● **Exercise requirements**
Every line from the one with "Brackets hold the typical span" to the end of the data needs to be copied exactly, and no line before it.

● **Information shown**
---------------

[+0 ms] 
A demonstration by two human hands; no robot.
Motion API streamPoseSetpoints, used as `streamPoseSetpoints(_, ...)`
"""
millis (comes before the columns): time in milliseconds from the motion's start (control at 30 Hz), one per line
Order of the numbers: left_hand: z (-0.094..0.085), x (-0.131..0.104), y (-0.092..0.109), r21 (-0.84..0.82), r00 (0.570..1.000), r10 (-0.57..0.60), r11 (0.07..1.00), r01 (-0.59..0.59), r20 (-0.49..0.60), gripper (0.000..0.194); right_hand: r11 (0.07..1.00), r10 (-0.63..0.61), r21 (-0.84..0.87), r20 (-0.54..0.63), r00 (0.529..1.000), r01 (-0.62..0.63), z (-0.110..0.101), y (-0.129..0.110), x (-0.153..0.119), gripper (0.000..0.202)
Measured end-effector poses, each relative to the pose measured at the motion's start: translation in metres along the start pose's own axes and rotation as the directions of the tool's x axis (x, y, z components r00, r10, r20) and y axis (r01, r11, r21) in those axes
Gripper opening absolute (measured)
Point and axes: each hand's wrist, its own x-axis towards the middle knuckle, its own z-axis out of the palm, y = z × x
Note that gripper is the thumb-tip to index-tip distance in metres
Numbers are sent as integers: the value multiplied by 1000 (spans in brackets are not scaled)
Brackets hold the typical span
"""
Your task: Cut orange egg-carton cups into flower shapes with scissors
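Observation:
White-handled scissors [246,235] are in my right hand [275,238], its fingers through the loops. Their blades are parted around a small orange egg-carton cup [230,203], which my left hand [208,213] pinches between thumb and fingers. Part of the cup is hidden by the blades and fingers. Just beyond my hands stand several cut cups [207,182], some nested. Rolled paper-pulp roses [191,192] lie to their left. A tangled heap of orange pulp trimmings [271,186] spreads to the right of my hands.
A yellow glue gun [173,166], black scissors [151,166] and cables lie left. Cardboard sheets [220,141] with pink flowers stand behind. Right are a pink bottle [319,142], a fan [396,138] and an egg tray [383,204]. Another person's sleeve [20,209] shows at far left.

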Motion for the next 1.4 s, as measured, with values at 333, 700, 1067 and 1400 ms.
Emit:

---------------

● **Your response**
Brackets hold the typical span
"""
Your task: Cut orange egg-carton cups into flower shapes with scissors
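Observation:
White-handled scissors [246,235] are in my right hand [275,238], its fingers through the loops. Their blades are parted around a small orange egg-carton cup [230,203], which my left hand [208,213] pinches between thumb and fingers. Part of the cup is hidden by the blades and fingers. Just beyond my hands stand several cut cups [207,182], some nested. Rolled paper-pulp roses [191,192] lie to their left. A tangled heap of orange pulp trimmings [271,186] spreads to the right of my hands.
A yellow glue gun [173,166], black scissors [151,166] and cables lie left. Cardboard sheets [220,141] with pink flowers stand behind. Right are a pink bottle [319,142], a fan [396,138] and an egg tray [383,204]. Another person's sleeve [20,209] shows at far left.
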
Motion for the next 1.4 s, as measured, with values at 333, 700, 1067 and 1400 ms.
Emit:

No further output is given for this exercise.